#### [TASK BRIEF]
Without omitting anything, retype the data that follows.

#### [INFORMATION SUPPLIED]
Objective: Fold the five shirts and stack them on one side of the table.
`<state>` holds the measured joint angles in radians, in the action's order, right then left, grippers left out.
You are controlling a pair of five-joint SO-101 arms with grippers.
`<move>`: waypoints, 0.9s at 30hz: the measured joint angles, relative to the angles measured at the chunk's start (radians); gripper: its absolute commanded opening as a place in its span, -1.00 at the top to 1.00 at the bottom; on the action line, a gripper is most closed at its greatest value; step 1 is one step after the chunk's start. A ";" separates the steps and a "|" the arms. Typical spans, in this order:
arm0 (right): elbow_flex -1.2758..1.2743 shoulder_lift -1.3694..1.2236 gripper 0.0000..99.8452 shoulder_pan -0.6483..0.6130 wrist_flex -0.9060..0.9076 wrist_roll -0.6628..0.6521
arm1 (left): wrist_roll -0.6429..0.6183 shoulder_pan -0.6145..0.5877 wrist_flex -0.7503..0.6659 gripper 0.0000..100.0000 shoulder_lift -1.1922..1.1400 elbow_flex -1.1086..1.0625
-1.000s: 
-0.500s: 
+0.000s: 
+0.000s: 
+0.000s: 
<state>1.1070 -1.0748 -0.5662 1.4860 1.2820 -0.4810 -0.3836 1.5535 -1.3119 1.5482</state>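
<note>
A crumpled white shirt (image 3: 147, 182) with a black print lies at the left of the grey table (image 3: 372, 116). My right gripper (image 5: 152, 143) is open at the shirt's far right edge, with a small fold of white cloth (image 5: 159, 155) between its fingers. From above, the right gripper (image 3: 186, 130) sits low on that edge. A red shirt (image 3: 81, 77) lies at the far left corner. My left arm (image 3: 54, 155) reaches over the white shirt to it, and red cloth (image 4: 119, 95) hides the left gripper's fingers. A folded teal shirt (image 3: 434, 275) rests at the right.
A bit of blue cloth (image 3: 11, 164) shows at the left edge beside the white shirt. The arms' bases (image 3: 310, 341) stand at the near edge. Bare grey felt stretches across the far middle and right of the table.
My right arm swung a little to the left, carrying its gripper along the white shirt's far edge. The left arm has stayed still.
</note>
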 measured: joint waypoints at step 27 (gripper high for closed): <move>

#### [SOLUTION TO THE EXERCISE]
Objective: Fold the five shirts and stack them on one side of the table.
`<state>` holds the measured joint angles in radians, in the action's order, right then left, grippers left out.
You are controlling a pair of five-joint SO-101 arms with grippers.
`<move>`: waypoints, 0.9s at 30hz: the measured joint angles, relative to the angles measured at the chunk's start (radians); gripper: its absolute commanded opening as a place in its span, -1.00 at the top to 1.00 at the bottom; on the action line, a gripper is most closed at its greatest value; step 1 is one step after the chunk's start. A ";" separates the steps and a "|" the arms. Typical spans, in this order:
arm0 (right): elbow_flex -1.2758..1.2743 shoulder_lift -1.3694..1.2236 gripper 0.0000..99.8452 shoulder_pan -0.6483..0.6130 wrist_flex -0.9060..0.9076 wrist_roll -0.6628..0.6521
arm1 (left): wrist_roll -0.6429..0.6183 shoulder_pan -0.6145..0.5877 wrist_flex -0.7503..0.6659 gripper 0.0000..100.0000 shoulder_lift -1.1922..1.1400 elbow_flex -1.1086..1.0625
-1.000s: 
-0.500s: 
+0.000s: 
+0.000s: 
+0.000s: 
<state>1.1070 -1.0748 -0.5662 1.4860 1.2820 -0.4810 -0.3836 1.5535 -1.3119 1.5482</state>
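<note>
A crumpled white shirt (image 3: 147, 182) with a black print lies at the left of the grey table (image 3: 372, 116). My right gripper (image 5: 152, 143) is open at the shirt's far right edge, with a small fold of white cloth (image 5: 159, 155) between its fingers. From above, the right gripper (image 3: 186, 130) sits low on that edge. A red shirt (image 3: 81, 77) lies at the far left corner. My left arm (image 3: 54, 155) reaches over the white shirt to it, and red cloth (image 4: 119, 95) hides the left gripper's fingers. A folded teal shirt (image 3: 434, 275) rests at the right.
A bit of blue cloth (image 3: 11, 164) shows at the left edge beside the white shirt. The arms' bases (image 3: 310, 341) stand at the near edge. Bare grey felt stretches across the far middle and right of the table.
My right arm swung a little to the left, carrying its gripper along the white shirt's far edge. The left arm has stayed still.
</note>
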 measured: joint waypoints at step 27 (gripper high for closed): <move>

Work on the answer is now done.